# Requirement:
Determine which lines of the records include the word "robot", and copy them.

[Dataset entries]
++++

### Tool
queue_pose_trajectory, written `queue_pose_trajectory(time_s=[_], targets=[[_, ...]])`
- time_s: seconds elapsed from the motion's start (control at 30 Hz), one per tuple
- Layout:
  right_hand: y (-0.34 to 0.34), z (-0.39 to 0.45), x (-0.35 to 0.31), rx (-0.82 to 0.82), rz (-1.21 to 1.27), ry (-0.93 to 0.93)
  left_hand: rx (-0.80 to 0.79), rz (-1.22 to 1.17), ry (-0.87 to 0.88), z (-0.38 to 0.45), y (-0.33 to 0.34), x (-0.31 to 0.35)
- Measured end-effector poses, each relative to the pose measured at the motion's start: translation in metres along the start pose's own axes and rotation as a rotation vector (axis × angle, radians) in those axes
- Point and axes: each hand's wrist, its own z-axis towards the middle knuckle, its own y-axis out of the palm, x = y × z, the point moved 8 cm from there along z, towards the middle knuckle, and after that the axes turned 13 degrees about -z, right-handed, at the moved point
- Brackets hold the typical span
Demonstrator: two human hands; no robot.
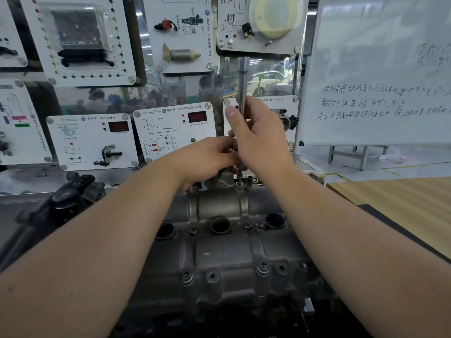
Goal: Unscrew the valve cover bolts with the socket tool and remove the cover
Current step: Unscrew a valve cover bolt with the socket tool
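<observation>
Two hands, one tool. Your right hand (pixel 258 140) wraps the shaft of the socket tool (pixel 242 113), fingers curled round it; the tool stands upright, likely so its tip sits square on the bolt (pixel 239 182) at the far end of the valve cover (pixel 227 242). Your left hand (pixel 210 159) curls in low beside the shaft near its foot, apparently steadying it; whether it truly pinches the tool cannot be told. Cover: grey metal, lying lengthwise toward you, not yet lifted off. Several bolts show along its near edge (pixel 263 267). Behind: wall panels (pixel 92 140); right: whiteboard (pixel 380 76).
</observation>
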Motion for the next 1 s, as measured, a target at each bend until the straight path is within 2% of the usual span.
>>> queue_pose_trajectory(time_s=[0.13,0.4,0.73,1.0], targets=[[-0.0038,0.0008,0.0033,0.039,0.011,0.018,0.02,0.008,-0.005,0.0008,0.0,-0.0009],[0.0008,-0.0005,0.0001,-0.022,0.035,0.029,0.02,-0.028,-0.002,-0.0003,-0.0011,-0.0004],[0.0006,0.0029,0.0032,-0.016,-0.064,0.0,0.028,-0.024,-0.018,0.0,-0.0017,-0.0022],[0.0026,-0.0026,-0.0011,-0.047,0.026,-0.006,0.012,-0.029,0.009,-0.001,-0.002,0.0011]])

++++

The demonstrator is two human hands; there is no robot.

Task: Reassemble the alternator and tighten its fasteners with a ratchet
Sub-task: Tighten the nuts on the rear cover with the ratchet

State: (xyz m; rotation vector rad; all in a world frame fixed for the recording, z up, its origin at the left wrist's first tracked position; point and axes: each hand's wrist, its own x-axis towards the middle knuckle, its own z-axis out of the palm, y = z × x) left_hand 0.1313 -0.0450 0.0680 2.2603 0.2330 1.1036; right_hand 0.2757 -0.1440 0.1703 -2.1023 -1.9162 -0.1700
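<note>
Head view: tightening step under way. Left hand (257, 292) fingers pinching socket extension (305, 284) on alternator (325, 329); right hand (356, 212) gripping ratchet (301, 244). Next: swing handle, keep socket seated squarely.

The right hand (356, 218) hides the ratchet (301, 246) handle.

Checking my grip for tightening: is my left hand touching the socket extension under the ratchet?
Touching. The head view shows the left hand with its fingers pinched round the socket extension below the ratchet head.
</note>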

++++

# Your response:
Demonstrator: two human hands; no robot.
The demonstrator is two human hands; there is no robot.

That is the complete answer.